Unicode problem !

guy038

Hello, All,

I’m in the process of cleaning up my Python scripts and slightly modifying a few others, and I’ve just come across something very annoying about Notepad++'s python scripts, which had escaped me until now because almost all the posts and replies on this forum are in English :-((

For example, suppose I have the following command:

s = notepad.prompt('Enter SEARCH regex:', '', '')

How can I ensure that if I enter, say, the French word été, I get s = 'été' and not s = '\xe9t\xe9' !!!

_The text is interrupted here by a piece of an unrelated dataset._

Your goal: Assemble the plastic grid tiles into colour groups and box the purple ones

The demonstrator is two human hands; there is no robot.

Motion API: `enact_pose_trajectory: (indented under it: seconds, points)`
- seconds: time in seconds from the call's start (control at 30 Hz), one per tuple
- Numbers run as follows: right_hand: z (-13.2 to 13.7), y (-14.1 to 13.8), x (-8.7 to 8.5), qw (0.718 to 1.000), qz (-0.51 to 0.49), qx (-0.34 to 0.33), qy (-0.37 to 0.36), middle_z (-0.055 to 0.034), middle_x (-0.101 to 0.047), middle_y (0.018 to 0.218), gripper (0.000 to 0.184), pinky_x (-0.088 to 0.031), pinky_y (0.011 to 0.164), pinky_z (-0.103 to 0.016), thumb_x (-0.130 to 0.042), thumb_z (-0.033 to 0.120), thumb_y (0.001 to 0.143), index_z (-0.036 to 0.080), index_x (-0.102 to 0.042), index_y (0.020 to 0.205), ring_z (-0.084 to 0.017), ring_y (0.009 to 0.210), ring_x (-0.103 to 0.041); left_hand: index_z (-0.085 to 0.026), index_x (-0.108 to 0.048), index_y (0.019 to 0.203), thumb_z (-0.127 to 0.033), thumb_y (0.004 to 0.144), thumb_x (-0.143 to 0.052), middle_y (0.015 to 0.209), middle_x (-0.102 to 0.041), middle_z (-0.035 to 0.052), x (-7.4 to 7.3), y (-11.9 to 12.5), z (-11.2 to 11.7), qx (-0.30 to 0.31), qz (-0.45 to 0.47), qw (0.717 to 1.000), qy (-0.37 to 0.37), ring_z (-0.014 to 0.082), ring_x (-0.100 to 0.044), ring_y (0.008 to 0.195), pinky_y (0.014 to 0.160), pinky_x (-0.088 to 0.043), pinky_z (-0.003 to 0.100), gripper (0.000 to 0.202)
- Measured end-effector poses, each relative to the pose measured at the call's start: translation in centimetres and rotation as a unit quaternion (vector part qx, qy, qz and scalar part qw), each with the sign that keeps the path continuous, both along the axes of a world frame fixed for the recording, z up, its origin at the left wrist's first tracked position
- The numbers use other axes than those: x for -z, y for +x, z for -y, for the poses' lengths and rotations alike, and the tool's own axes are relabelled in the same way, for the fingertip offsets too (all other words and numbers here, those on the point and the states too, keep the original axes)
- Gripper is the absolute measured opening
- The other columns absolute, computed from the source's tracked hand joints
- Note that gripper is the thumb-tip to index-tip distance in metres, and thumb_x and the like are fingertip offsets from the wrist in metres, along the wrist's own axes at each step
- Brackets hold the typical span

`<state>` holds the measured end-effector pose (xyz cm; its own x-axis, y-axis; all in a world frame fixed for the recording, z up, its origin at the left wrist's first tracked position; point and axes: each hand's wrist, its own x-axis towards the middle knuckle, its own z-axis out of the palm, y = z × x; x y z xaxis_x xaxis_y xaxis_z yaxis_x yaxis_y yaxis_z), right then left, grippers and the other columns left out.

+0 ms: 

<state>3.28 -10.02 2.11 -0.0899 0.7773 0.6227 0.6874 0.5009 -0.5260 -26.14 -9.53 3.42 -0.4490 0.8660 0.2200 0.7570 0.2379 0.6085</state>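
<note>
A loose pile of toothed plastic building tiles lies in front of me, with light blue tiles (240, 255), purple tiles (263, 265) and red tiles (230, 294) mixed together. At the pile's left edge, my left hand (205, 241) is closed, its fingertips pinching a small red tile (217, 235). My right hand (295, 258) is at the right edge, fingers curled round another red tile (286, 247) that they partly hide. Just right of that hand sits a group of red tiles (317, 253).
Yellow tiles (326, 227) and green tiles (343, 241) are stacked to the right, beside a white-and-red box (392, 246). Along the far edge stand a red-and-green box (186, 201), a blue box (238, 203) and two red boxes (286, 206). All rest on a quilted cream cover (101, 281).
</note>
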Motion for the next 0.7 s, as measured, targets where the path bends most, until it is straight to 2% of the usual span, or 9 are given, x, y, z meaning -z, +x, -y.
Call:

Maybe, I miss something obvious ! Anyway, thanks for your advice!

Best Regards,

guy038

Alan Kilborn

@guy038 said in Unicode problem !:

été

It works fine for me, but then again, I’m using PythonScript3, which, being based on Python 3, is natively unicode.

Alan Kilborn

…but… what is the real issue you are experiencing with this?

Meaning, \xe9t\xe9 really is été, it is just expressed differently when you view it a certain way. So there’s no loss of data…so I’m just wondering why this is a problem for you?

For example, here’s two ways to view it; one shows what I presume you want to see, and one shows what your complaint was about:

It’s chopped off in the screenshot, but the msgbox’s argument is 's:' + s.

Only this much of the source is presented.